#### Aim of the task:
Print out the data that follows exactly, character for character, apart from the pictures.

#### Material provided:
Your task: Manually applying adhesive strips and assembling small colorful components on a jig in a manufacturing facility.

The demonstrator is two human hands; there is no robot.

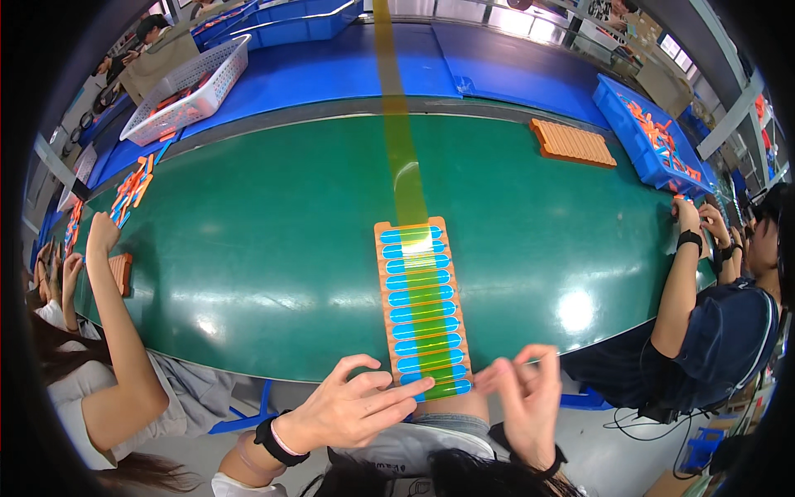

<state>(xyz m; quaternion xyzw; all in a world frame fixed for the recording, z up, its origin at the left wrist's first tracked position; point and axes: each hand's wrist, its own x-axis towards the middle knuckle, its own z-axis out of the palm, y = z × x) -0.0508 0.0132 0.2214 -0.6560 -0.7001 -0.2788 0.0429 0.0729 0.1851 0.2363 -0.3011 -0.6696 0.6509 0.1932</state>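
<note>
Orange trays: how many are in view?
3: the central tray, the far-right tray near the blue bin, and the left tray, partly behind a co-worker's arm. Others may be hidden.

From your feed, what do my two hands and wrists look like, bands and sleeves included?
The left hand is gloveless, with a black wristband and a slim pinkish band beside it; a white sleeve shows further up that arm. The right hand is gloveless too, with a dark band at the wrist. Its sleeve can't be made out.

Black wristbands [267, 437] show left and right — the left sleeve [247, 488] is white.
</note>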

#### Exercise solution:
Your task: Manually applying adhesive strips and assembling small colorful components on a jig in a manufacturing facility.

The demonstrator is two human hands; there is no robot.


<state>(xyz m; quaternion xyzw; all in a world frame fixed for the recording, z up, its origin at the left wrist's first tracked position; point and axes: each hand's wrist, its own x-axis towards the middle knuckle, its own z-axis out of the palm, y = z × x) -0.0508 0.0132 0.2214 -0.6560 -0.7001 -0.2788 0.0429 0.0729 0.1851 0.2363 -0.3011 -0.6696 0.6509 0.1932</state>
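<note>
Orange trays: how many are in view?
3: the central tray, the far-right tray near the blue bin, and the left tray, partly behind a co-worker's arm. Others may be hidden.

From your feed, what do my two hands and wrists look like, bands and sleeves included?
The left hand is gloveless, with a black wristband and a slim pinkish band beside it; a white sleeve shows further up that arm. The right hand is gloveless too, with a dark band at the wrist. Its sleeve can't be made out.

Black wristbands [267, 437] show left and right — the left sleeve [247, 488] is white.
</note>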

This exercise is complete.